:: TASK BRIEF ::
Report back every line of the entries that contains "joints", exactly as written.
........
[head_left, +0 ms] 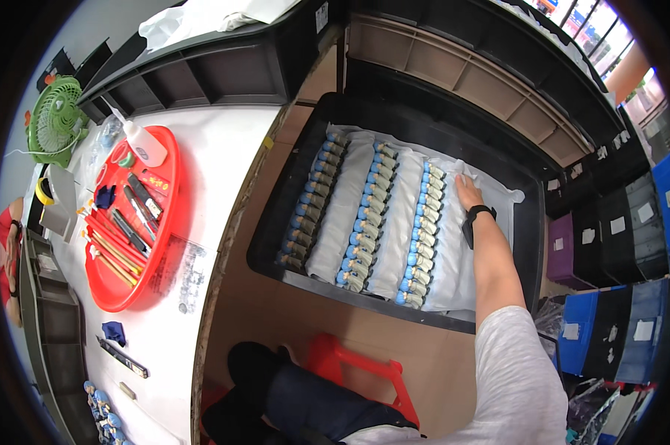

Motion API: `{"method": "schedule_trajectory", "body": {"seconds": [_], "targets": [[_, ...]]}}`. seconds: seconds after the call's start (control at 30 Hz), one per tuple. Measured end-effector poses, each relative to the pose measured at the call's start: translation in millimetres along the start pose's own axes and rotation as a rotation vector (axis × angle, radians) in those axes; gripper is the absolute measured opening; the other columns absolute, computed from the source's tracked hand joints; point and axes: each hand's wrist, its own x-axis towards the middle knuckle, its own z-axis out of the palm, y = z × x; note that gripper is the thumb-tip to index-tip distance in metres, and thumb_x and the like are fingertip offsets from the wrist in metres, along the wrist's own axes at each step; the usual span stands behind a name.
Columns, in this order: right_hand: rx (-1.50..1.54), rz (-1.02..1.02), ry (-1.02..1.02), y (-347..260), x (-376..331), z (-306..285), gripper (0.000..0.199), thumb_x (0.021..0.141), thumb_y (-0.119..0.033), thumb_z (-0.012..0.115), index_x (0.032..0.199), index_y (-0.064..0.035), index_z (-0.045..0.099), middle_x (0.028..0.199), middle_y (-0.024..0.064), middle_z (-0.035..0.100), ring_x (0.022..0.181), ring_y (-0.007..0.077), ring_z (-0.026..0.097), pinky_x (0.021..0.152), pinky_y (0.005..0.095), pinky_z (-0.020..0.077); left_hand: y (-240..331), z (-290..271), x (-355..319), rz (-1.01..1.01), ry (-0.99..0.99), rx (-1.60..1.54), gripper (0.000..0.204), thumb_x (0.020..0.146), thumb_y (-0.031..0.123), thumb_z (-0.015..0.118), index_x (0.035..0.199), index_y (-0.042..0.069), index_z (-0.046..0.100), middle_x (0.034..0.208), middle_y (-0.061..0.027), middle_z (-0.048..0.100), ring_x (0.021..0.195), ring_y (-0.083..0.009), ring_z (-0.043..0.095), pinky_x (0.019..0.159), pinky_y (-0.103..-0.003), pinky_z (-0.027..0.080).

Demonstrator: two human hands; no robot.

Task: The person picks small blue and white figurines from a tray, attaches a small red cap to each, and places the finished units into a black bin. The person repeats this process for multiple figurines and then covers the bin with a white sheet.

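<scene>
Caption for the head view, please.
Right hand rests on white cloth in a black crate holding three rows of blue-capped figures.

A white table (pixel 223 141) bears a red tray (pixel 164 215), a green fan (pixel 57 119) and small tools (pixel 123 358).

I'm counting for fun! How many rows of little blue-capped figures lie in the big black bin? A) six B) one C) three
C: three rows of small figures lie on the white cloth in the black bin, and the right hand rests flat on the cloth beside the right-most row.
</scene>
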Motion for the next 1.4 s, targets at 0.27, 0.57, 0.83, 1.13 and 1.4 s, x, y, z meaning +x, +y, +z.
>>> {"method": "schedule_trajectory", "body": {"seconds": [0.27,0.57,0.83,1.13,1.4], "targets": [[0.006,-0.287,0.074,56.3,18.7,-19.5,0.054,0.089,-0.047,0.044,0.124,-0.0058,0.049,0.115,0.0206,0.057,0.103,0.0324,0.057,0.078,0.0387,0.047,-10.1,3.4,-6.0,0.008,0.02,0.029,0.057,0.09,0.042,0.051,0.121,-0.005,0.048,0.116,-0.0247,0.054,0.105,-0.0385,0.053,0.091,-0.044,0.041],[0.104,0.274,-1.072,12.8,-183.0,-77.8,0.052,0.093,-0.041,0.044,0.124,-0.0003,0.034,0.107,0.022,0.051,0.088,0.033,0.061,0.07,0.0462,0.0546,3.0,0.4,-3.8,-0.005,0.003,-0.013,0.051,0.093,0.039,0.047,0.12,-0.005,0.047,0.114,-0.0237,0.054,0.103,-0.038,0.052,0.089,-0.045,0.042],[0.089,0.531,-1.163,28.1,-193.1,-59.4,0.042,0.086,-0.011,0.046,0.121,0.0099,0.037,0.121,0.0222,0.045,0.108,0.0356,0.053,0.084,0.0451,0.0499,0.4,3.0,2.1,0.012,-0.041,-0.036,0.047,0.094,0.033,0.047,0.117,-0.007,0.049,0.114,-0.024,0.055,0.103,-0.0376,0.053,0.091,-0.046,0.039],[-0.151,0.464,-1.094,60.6,-193.1,-11.8,0.018,0.08,-0.004,0.051,0.091,0.0056,0.062,0.088,0.0137,0.066,0.082,0.0226,0.066,0.06,0.036,0.0533,1.5,-3.6,15.4,-0.238,-0.262,-0.135,0.062,0.091,0.047,0.048,0.124,-0.006,0.044,0.121,-0.0244,0.05,0.114,-0.0384,0.047,0.097,-0.047,0.034],[-0.517,-0.18,-0.442,27.6,-110.2,-48.7,0.03,0.082,-0.017,0.054,0.107,-0.0008,0.06,0.102,0.0135,0.065,0.088,0.0322,0.061,0.078,0.0394,0.0479,28.3,-39.3,70.9,-0.407,-0.488,0.029,0.064,0.091,0.048,0.046,0.126,-0.005,0.042,0.123,-0.0243,0.049,0.116,-0.0383,0.045,0.099,-0.047,0.033]]}}
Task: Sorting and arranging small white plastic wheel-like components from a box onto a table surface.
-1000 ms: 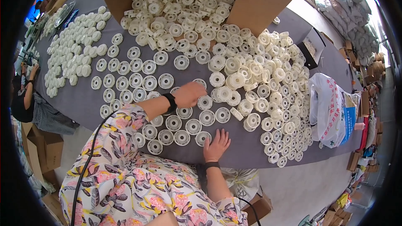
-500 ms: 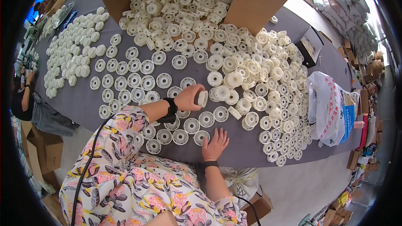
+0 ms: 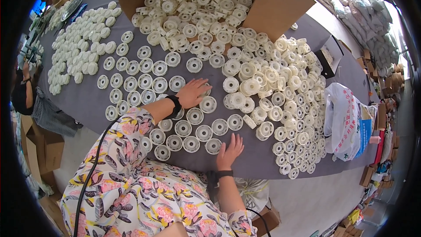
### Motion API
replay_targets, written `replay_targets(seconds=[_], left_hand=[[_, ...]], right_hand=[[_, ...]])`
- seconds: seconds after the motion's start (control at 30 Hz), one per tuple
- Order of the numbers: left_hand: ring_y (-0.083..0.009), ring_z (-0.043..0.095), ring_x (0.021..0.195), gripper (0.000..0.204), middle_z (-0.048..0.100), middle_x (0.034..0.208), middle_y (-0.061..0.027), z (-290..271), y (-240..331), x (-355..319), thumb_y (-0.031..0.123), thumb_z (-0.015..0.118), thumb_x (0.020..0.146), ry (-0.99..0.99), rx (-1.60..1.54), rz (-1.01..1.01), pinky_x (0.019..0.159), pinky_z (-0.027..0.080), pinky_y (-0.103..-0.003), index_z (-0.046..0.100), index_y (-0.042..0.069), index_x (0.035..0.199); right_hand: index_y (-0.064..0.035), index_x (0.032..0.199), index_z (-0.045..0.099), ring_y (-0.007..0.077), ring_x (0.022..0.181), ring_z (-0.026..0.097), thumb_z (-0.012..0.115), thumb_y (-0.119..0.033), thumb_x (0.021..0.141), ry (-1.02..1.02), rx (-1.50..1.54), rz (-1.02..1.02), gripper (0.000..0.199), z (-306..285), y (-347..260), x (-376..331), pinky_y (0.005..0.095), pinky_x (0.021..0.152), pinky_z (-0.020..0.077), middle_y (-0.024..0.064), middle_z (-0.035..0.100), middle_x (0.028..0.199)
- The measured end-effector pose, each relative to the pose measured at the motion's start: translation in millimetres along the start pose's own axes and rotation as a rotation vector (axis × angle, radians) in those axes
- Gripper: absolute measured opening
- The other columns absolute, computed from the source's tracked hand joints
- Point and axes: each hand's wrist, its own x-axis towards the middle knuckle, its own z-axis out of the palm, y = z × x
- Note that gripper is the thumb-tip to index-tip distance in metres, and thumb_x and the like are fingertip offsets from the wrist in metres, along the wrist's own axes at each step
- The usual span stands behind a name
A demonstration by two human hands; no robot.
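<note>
Round white plastic wheel-shaped parts with dark centres lie in loose rows on the grey table. My left hand (image 3: 193, 93) is stretched flat over one of these wheels (image 3: 207, 90), its fingers partly covering it and not wrapped round it. Another wheel (image 3: 208, 104) lies just below those fingers. My right hand (image 3: 230, 152) rests open on the grey cloth (image 3: 252, 160) near the front edge, fingers apart, with nothing in it. Just left of it is a wheel (image 3: 213, 146), and another wheel (image 3: 235, 122) lies above its fingertips.
A cardboard box (image 3: 276, 6) on its side spills a heap of wheels (image 3: 287, 77) to the right. White caps (image 3: 79, 48) cover the far left, near a co-worker's arm (image 3: 28, 90). A plastic bag (image 3: 342, 118) and black box (image 3: 330, 55) stand at right.
My left hand has set down the wheel it held upright between its fingers and now lies flattened over it. My right hand stays on the cloth. The whole view has shifted slightly.
</note>
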Motion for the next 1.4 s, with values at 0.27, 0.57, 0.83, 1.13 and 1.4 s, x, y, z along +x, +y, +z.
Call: replay_targets(seconds=[0.27, 0.57, 0.83, 1.13, 1.4], left_hand=[[-0.0419, 0.023, 0.138, 0.058, 0.028, 0.148, -0.0203, 27, 56, -17, 0.026, 0.063, 0.078, -0.282, 0.096, 0.142, 0.112, 0.019, -0.057, 0.047, 0.018, 0.134], [-0.0354, 0.032, 0.133, 0.068, 0.035, 0.142, -0.0194, 26, 82, 36, 0.02, 0.068, 0.076, -0.06, -0.027, 0.209, 0.111, 0.025, -0.051, 0.039, 0.012, 0.136], [-0.0332, 0.044, 0.12, 0.068, 0.047, 0.126, -0.0166, 32, 94, 78, 0.02, 0.069, 0.07, -0.08, 0.188, 0.248, 0.098, 0.037, -0.045, 0.045, 0.012, 0.132], [-0.0311, 0.061, 0.097, 0.043, 0.061, 0.112, -0.0169, -4, 15, 58, 0.017, 0.06, 0.076, -0.12, -0.222, -0.383, 0.085, 0.048, -0.04, 0.054, 0.006, 0.117], [-0.0342, 0.046, 0.116, 0.066, 0.049, 0.125, -0.0153, 20, 44, 87, 0.014, 0.068, 0.065, 0.163, 0.069, 0.236, 0.101, 0.035, -0.048, 0.048, 0.01, 0.128]], right_hand=[[-0.0137, 0.135, 0.046, 0.0413, 0.133, 0.028, 0.056, -0.03, 0.085, -0.145, -0.044, -0.085, 0.054, 6, -4, 49, 0.0582, 0.107, 0.0189, 0.0189, 0.038, 0.14], [-0.0043, 0.136, 0.042, 0.0356, 0.135, 0.029, 0.051, -0.029, 0.089, 0.1, -0.219, 0.223, 0.054, -22, 42, -1, 0.0514, 0.111, 0.0162, 0.0174, 0.039, 0.141], [-0.0105, 0.132, 0.047, 0.0351, 0.134, 0.032, 0.06, -0.031, 0.082, 0.058, -0.38, 0.221, 0.055, -20, 44, -2, 0.0542, 0.11, 0.0196, 0.0162, 0.04, 0.141], [-0.0104, 0.131, 0.047, 0.0351, 0.134, 0.031, 0.061, -0.033, 0.082, 0.056, -0.387, 0.205, 0.056, -22, 40, 1, 0.0543, 0.109, 0.0197, 0.0162, 0.04, 0.14], [-0.0098, 0.131, 0.047, 0.0358, 0.134, 0.032, 0.061, -0.033, 0.081, 0.06, -0.396, 0.188, 0.056, -20, 38, 2, 0.0539, 0.109, 0.0199, 0.0162, 0.041, 0.139]])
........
:: SOLUTION BELOW ::
Motion API: `{"method": "schedule_trajectory", "body": {"seconds": [_], "targets": [[_, ...]]}}`. seconds: seconds after the call's start (control at 30 Hz), one per tuple. Measured end-effector poses, each relative to the pose measured at the call's start: translation in millimetres along the start pose's own axes and rotation as a rotation vector (axis × angle, radians) in those axes; gripper is the absolute measured opening; the other columns absolute, computed from the source's tracked hand joints; point and axes: each hand's wrist, its own x-axis towards the middle knuckle, its own z-axis out of the palm, y = z × x; note that gripper is the thumb-tip to index-tip distance in metres, and thumb_x and the like are fingertip offsets from the wrist in metres, along the wrist's own axes at each step; the usual span stands behind a name.
- The other columns absolute, computed from the source's tracked hand joints

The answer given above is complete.